Given the controversy, should the parents of an intersex infant be permitted to consent to sex revision surgery on behalf of the infant? Under the "best interests" standard for surgical consent, it is no longer apparent whether the surgery is indeed in the child’s best interest. Intersex activists argue forcefully that surgery in infancy mutilates children and takes away their right to self-determination. However, in many cases, failure to perform the surgery can leave the child open to locker room taunts and stigmatization, as well as the prospect of future surgery from which an adult will heal less well than a child. Moreover, with respect to the most ambiguous intersex cases, one must also ask whether, in a society as polarized by sex and gender as ours, it is reasonable to expect a child to be successfully raised as neither male nor female. The "substituted judgment" standard for surgical consent is just as problematic, as it begs the central issue of self-determination.

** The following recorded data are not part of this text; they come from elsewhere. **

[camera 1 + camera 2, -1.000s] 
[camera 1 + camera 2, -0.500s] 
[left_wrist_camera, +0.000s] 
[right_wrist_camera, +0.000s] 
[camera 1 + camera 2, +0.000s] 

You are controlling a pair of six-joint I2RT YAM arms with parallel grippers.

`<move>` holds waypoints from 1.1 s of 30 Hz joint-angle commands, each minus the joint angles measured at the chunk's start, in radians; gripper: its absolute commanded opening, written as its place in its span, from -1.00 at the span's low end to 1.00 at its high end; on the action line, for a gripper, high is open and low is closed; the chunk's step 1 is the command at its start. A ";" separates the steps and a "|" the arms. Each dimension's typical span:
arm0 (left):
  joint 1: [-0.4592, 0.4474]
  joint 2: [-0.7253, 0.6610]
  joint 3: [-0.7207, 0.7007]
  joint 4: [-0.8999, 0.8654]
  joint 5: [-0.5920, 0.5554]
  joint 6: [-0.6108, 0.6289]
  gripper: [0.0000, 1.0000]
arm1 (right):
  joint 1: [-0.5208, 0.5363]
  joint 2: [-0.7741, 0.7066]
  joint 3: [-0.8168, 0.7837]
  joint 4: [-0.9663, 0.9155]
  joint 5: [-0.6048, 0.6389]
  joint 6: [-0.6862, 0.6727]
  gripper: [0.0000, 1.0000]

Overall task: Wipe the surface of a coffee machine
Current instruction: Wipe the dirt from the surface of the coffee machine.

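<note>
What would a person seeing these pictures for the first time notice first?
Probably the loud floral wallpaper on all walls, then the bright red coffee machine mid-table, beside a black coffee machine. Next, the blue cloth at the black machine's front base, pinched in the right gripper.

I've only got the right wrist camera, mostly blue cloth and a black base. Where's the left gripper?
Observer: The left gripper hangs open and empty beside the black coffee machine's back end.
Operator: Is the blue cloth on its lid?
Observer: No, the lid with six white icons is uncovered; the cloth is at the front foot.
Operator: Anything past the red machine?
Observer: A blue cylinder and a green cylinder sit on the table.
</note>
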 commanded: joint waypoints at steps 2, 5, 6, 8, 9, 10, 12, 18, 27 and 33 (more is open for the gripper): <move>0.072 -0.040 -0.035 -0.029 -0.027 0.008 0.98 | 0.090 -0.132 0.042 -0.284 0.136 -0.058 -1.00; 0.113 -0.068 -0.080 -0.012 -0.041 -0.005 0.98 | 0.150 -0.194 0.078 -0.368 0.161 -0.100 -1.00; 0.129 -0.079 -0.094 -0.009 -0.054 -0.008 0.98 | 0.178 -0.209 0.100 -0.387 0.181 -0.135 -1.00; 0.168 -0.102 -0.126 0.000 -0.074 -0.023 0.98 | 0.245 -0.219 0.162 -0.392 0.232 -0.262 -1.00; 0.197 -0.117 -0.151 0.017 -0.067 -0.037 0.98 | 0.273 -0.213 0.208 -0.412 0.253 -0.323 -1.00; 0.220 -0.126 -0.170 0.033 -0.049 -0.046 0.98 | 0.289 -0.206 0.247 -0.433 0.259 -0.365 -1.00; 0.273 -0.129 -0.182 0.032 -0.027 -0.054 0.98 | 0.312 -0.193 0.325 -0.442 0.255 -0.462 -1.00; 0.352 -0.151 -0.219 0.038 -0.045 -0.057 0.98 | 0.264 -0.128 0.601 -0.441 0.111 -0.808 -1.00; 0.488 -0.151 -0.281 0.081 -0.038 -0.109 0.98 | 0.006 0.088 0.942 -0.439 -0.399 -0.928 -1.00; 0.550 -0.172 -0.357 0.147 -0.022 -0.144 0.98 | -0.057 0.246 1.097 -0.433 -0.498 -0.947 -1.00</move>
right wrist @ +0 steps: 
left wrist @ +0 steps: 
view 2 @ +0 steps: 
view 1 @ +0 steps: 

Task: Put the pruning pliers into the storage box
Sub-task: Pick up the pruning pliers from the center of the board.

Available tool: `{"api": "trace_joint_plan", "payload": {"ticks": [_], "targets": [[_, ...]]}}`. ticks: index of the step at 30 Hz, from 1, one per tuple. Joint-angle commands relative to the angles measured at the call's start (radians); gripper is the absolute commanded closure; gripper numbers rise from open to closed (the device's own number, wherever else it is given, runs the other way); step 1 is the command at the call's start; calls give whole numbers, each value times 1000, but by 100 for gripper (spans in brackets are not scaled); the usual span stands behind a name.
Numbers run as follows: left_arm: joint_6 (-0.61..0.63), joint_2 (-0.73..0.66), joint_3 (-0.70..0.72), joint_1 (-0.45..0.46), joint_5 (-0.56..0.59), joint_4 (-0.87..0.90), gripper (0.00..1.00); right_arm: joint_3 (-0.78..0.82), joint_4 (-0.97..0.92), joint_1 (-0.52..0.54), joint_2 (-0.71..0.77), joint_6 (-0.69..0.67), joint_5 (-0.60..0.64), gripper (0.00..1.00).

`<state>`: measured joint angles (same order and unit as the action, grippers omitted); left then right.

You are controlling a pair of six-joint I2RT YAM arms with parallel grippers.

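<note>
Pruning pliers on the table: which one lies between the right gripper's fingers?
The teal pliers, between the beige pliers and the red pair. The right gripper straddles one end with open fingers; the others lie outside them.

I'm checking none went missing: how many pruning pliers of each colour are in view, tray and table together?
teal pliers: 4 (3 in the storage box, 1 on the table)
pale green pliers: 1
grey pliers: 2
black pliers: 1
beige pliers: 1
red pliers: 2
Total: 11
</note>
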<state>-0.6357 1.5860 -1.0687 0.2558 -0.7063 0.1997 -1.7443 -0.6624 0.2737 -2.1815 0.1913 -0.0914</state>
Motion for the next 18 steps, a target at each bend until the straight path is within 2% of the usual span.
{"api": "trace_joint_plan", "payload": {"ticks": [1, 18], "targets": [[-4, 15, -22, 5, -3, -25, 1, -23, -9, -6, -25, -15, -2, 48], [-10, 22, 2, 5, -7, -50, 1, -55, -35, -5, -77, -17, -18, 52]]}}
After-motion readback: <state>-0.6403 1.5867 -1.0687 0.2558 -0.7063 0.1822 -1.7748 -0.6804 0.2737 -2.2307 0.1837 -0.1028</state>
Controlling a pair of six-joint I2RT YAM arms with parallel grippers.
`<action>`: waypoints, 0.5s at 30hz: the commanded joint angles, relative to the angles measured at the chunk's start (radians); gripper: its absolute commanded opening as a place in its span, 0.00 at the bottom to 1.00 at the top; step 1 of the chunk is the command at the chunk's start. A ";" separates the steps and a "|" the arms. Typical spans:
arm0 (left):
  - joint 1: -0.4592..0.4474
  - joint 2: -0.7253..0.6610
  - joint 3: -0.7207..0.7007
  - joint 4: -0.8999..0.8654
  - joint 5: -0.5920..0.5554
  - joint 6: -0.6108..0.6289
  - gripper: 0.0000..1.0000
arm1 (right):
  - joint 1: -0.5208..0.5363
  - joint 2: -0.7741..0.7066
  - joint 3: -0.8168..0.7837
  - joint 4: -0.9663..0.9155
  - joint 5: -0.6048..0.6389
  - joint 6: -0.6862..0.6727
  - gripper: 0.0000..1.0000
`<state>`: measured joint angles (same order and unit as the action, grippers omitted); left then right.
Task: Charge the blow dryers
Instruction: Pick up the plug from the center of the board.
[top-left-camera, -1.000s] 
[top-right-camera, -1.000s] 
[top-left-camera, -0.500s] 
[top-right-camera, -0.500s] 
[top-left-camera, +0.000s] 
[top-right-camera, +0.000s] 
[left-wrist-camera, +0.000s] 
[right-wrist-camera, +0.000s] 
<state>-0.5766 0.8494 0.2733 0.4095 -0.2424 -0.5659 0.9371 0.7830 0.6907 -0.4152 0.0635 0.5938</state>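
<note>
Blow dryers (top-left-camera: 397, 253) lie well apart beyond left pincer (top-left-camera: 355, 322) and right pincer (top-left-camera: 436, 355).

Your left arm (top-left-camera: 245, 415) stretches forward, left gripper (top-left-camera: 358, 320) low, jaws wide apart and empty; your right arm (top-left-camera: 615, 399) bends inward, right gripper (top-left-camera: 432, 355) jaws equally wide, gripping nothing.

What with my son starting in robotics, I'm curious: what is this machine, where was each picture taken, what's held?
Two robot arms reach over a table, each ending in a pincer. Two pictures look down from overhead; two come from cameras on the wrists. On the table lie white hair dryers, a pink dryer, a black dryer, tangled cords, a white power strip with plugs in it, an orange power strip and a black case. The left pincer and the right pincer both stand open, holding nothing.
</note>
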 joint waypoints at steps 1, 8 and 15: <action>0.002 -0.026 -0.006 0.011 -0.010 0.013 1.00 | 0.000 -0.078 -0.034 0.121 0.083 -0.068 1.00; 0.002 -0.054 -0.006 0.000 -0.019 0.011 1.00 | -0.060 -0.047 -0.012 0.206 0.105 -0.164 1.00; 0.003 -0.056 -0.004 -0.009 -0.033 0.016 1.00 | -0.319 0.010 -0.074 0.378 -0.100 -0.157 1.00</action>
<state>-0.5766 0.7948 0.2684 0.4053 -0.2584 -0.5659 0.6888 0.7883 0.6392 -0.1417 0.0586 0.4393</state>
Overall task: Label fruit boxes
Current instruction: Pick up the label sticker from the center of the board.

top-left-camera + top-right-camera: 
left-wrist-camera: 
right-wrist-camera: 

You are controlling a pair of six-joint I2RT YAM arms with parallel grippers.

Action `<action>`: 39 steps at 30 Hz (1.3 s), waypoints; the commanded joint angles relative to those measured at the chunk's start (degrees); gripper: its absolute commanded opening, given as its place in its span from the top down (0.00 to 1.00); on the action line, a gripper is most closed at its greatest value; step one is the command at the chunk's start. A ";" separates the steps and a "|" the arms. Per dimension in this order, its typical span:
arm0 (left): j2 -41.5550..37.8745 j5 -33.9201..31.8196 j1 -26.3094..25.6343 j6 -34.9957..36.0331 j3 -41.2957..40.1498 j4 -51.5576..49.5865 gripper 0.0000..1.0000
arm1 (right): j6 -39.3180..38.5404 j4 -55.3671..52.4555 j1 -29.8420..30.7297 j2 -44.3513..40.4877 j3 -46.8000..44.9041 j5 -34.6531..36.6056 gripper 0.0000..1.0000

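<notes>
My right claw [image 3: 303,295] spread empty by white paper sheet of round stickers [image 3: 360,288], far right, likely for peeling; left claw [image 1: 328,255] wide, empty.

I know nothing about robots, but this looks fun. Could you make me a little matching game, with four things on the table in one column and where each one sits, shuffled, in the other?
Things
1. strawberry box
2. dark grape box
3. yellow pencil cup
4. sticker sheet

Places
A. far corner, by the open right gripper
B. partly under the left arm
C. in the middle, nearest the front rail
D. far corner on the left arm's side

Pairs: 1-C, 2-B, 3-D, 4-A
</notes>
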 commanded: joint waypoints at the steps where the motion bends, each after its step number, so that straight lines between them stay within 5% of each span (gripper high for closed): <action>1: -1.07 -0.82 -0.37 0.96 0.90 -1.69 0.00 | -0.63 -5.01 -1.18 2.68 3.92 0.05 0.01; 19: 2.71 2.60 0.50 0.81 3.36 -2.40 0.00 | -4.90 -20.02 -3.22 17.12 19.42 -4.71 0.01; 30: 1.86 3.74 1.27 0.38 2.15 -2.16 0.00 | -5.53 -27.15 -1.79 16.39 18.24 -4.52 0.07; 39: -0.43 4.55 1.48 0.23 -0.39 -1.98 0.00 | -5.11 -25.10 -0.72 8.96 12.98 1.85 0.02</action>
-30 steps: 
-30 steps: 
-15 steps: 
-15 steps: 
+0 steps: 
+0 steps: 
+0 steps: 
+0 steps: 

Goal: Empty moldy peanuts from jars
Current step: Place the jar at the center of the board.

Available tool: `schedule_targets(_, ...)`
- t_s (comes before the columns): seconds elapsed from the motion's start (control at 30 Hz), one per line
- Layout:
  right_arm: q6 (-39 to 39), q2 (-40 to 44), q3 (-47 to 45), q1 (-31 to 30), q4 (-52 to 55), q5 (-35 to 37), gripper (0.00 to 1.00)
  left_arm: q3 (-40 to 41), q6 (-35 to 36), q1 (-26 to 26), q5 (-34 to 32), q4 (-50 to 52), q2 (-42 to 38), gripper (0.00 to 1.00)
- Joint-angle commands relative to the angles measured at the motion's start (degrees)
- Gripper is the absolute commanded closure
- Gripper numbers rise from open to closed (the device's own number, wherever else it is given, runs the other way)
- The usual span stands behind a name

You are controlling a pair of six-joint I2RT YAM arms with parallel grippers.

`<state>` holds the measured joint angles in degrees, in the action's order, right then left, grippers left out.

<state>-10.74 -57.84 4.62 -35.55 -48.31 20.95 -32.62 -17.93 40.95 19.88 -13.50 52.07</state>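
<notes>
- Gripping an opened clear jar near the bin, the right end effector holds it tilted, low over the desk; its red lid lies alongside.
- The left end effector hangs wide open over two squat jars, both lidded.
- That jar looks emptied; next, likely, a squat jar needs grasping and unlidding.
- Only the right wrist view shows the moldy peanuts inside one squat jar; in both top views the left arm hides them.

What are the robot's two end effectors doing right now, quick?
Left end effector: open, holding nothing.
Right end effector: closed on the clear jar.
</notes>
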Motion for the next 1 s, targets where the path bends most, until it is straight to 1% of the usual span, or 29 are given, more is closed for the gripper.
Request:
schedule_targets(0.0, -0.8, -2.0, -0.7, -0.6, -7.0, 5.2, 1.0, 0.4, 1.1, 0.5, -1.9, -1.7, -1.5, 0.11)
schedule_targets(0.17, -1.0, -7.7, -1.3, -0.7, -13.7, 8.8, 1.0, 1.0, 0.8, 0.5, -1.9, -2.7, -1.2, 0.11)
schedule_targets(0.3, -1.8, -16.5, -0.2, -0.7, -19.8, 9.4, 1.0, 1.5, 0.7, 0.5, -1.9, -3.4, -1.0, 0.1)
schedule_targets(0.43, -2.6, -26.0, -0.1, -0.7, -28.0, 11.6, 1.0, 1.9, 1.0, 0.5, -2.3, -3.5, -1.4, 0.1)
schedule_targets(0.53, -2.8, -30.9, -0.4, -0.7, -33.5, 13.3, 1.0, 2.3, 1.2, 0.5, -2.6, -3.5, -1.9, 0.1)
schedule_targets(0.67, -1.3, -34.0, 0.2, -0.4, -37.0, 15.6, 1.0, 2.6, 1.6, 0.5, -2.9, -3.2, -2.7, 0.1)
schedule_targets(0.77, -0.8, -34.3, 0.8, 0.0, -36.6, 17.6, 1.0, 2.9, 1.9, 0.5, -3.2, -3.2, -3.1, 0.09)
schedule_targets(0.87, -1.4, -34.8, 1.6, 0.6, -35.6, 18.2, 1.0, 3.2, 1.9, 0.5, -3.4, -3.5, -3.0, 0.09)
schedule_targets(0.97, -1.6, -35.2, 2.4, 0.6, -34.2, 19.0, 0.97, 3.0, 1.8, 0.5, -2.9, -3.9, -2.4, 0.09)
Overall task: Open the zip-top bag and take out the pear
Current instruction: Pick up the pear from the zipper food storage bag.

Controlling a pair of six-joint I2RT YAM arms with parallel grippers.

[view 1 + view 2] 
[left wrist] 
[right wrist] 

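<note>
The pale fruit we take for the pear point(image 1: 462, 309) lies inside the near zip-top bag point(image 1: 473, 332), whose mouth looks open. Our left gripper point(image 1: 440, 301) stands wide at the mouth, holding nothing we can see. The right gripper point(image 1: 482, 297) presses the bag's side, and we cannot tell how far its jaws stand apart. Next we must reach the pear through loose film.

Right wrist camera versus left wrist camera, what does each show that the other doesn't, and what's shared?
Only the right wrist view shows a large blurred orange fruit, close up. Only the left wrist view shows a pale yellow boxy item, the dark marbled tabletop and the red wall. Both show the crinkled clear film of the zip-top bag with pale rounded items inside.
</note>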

In light of the present evidence and the growing controversy, it appears that the present bias in favor of automatic surgical revision of most intersex children should be revised. (For several examples of new proposals for the treatment of intersex children, see Milton Diamond and Keith Sigmundson, "Management of Intersexuality Guidelines for Dealing With Persons With Ambiguous Genitalia," American Journal of Diseases of Children (October 1997); William Reiner, "Sex Assignment in the Neonate With Intersex or Inadequate Genitalia," American Journal of Diseases of Children (October 1997); and the Intersex Society of North America’s website, at http://www.isna.org.) The law should not permit parents to consent to sex revision surgeries on behalf of intersex children who are chromosomally XX or XY. Rather, the decision for such a surgery should be left to the child, once it reaches the age of majority. (Exceptions should be made in the unusual cases where the child also has life-threatening pelvic abnormalities (such as extrophy) which will require significant genitourological surgery to correct.) On the other hand, in those rare cases where a child is truly of mixed sex (as in the example of the newborn given above), a parent should retain normal legal authority to consent to sex revision surgery on behalf of the child. In such cases, the abnormalities are sufficiently significant and the genetic component sufficiently undetermined to militate in favor of early intervention.